One componont which I'm using a lot in these circuits is a light-dependent-resistor. This is a resisor which changes value depending on the amount of light that lands on it. My plan is to have a 'light environment' in the middle of the instrument where lights from some circuits can affect other circuits in different ways, along with light from outside environmental sources -- so the instrument might behave differently in the daytime to night, or indoors to outdoors.
In this video the 'random' flashing light is being made by the 'rain' and 'halves' circuits, and the light affects the resistors in the 'birds' circuits. I just love how it looks like a bird parent feeding it's little bird chicks :)
Scribbles to dribbles--
I'm now making up some permament versions of some of these circuits which will sit in the final case, with connections out to various points which the player can interact with, to create different sounds (and different lights - which will affect the sounds!)
I think it's interesting that the project is based on old lead-mining land, and it's lead solder which I'm using to fix all the components into the circuit board. Something cyclic. Galena (lead ore) was also the first discovered semi-conductor and was used in (often home-made) crystal radios througout the first half of the 1900s.
I was originally planning to include a crystal radio 'module' in with this instrument using galena from the site, but for various reasons I couldn't make it happen. Maybe in the future I will add to it!
Parts of the whole --
Introducing the various circuit ‘modules’ which form the finished instrument --
rust - 4 tuned resontant circuits which form a gong. It can be 'struck' by a pulse or 'stroked' by an audio signal (x2)
bees - 6 oscillator drones, or a hive. They all follow the queen. The bees can be made angry or they can be soothed (x2)
ramps - cyclic ramps; they climb until they drop. The speed is controlled by a rider signal - if pushed too much the rider can fall off the bike. (x4)

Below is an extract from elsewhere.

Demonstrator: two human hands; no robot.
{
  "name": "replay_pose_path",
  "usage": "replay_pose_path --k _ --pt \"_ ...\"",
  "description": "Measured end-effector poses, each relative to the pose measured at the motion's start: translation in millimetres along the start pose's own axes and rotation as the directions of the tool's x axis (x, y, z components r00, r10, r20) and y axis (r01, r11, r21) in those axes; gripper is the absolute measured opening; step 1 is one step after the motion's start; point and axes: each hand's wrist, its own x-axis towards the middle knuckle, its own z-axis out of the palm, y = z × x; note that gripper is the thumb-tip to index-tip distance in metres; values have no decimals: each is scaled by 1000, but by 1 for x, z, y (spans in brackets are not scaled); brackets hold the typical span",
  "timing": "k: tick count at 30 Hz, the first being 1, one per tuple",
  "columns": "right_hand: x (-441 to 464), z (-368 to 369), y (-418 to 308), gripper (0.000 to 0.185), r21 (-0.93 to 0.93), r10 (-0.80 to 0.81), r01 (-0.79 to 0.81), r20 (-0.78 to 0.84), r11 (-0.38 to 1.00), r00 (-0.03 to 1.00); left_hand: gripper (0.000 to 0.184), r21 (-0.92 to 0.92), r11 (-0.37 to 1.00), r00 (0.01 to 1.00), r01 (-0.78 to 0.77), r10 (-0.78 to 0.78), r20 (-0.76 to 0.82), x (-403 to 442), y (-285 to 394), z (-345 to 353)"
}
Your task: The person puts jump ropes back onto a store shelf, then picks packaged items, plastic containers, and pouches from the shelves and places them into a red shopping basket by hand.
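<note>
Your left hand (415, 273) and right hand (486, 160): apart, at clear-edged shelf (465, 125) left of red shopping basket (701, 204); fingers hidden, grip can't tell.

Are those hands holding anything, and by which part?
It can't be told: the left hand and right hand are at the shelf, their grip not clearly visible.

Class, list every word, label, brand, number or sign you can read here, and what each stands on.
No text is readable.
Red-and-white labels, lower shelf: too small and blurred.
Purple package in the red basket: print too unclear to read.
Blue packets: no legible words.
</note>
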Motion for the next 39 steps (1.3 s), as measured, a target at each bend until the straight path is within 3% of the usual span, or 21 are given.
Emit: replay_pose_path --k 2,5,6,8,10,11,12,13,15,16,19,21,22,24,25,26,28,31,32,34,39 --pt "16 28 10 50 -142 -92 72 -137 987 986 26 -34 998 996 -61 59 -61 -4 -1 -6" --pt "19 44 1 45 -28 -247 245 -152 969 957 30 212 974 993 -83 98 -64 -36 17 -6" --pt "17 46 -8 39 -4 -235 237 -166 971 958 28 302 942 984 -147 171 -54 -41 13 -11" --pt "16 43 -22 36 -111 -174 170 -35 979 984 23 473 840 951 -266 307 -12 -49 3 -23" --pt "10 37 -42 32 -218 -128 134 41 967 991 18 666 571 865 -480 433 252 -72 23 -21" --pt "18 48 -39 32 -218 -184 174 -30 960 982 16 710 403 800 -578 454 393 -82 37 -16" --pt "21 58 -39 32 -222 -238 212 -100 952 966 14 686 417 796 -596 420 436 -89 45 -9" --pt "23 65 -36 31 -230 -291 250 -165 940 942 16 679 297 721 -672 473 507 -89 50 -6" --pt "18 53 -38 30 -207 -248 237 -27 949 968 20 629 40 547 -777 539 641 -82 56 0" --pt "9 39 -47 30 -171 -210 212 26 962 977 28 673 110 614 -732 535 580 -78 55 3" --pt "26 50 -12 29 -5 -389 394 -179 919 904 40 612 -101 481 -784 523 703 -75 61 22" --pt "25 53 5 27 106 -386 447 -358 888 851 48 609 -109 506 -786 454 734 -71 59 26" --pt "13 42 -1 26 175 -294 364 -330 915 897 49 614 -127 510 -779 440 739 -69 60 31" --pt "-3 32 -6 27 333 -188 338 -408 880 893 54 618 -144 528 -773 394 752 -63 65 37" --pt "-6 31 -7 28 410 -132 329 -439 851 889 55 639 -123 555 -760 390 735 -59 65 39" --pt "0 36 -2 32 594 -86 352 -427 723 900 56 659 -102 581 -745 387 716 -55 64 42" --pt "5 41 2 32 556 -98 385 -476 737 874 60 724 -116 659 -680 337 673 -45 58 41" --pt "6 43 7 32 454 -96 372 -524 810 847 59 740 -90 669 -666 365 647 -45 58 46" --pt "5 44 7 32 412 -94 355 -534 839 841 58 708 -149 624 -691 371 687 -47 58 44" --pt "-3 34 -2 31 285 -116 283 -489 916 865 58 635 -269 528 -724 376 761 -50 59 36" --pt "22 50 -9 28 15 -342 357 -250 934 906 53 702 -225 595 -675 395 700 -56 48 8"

swings - swinging sines; they swing up, they swing down. Fixed by the length of the rope (x4)
birds - soft sounds that fall between certain frequencies. They see the light and it makes them sing (x4)
wind - the hiss of the leaves in the trees; it also lets in the light and moves around with it (x1)
rain - sometimes it really comes down, sometimes it's just spitting a little (x2)
steps - a left leg and a right leg. One set of steps is for running, the other is for walking (x2)
/2 - a little bit of maths on the journey. Halves the lunch and shares it out (x3)
platform - a place where everything gets sorted, ready for it's onward journey(x1)
rails - stereo output: to headphones or line out
There is also a constellation of lights which are an indicator of some of the signals, and which affect some other signals.
Modules are ‘patched’ together with any small shielded wire or ‘dupont’ connectors in the patch bay at the bottom.
Inputs are arranged to the left, and ouputs to the right. There is a separate row of inputs for the ‘platform’ module (which is essentially a stereo mixer with 15 different fixed-gain / fixed-pan inputs)
Performance on the scrubland instrument at Herrretics gallery, Wirksworth
Documentation of the first performance & the culmination of this project.
As a recording, I love that you can hear the town in it too -- people laughing as they're walking past the door, kids chattering, cars driving up the street. It's kinda fitting to me that the town becomes part of the performance, in a way.
It took a little while for the performance to get going as it took some time to get it patched up, and as I'm not used to playing it I had to refer to the map quite a bit. But I enjoyed this performance, and I was really pleased with how it went.
I will be using the instrument as I'm composing my next album this winter. It's going to be really fun to get to know it's capabilities, and see where I can get to with it.
If you've been following along with this over the last month then thanks for joining me. I've really enjoyed this project, I've definitely pushed myself and I'm so pleased with where I've got to. I hope it's been enjoyable to see things developing.